§ What to work on:
The output must be the data, printed exactly as written.

§ Exercise data:
╭──
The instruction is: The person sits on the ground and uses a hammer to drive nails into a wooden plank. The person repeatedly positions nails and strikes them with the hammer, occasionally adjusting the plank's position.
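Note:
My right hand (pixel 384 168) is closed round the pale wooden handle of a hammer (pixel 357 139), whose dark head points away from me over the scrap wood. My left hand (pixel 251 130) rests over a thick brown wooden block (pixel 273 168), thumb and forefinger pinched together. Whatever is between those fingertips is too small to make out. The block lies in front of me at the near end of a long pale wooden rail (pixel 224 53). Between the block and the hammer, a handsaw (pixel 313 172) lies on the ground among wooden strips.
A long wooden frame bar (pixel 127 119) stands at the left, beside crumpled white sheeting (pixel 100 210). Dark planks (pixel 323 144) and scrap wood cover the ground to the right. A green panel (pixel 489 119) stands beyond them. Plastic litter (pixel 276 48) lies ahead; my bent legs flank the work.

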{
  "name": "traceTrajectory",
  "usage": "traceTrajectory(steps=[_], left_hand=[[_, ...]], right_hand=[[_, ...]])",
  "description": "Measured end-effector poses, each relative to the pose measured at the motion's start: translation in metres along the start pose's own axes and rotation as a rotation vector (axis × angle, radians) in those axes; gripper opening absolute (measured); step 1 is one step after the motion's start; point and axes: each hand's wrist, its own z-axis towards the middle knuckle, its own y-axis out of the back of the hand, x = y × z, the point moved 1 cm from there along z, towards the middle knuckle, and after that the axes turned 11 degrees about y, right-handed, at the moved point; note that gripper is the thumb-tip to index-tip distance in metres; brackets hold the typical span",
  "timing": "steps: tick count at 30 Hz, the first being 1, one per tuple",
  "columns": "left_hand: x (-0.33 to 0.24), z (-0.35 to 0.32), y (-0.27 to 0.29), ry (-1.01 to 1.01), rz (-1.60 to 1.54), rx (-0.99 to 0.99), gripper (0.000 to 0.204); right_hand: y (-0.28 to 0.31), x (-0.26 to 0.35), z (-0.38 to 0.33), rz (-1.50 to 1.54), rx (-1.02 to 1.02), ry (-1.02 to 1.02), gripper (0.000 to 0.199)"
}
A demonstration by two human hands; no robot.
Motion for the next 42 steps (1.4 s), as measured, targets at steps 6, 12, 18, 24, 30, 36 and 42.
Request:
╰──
§ Answer below:
The instruction is: The person sits on the ground and uses a hammer to drive nails into a wooden plank. The person repeatedly positions nails and strikes them with the hammer, occasionally adjusting the plank's position.
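Note:
My right hand (pixel 384 168) is closed round the pale wooden handle of a hammer (pixel 357 139), whose dark head points away from me over the scrap wood. My left hand (pixel 251 130) rests over a thick brown wooden block (pixel 273 168), thumb and forefinger pinched together. Whatever is between those fingertips is too small to make out. The block lies in front of me at the near end of a long pale wooden rail (pixel 224 53). Between the block and the hammer, a handsaw (pixel 313 172) lies on the ground among wooden strips.
A long wooden frame bar (pixel 127 119) stands at the left, beside crumpled white sheeting (pixel 100 210). Dark planks (pixel 323 144) and scrap wood cover the ground to the right. A green panel (pixel 489 119) stands beyond them. Plastic litter (pixel 276 48) lies ahead; my bent legs flank the work.
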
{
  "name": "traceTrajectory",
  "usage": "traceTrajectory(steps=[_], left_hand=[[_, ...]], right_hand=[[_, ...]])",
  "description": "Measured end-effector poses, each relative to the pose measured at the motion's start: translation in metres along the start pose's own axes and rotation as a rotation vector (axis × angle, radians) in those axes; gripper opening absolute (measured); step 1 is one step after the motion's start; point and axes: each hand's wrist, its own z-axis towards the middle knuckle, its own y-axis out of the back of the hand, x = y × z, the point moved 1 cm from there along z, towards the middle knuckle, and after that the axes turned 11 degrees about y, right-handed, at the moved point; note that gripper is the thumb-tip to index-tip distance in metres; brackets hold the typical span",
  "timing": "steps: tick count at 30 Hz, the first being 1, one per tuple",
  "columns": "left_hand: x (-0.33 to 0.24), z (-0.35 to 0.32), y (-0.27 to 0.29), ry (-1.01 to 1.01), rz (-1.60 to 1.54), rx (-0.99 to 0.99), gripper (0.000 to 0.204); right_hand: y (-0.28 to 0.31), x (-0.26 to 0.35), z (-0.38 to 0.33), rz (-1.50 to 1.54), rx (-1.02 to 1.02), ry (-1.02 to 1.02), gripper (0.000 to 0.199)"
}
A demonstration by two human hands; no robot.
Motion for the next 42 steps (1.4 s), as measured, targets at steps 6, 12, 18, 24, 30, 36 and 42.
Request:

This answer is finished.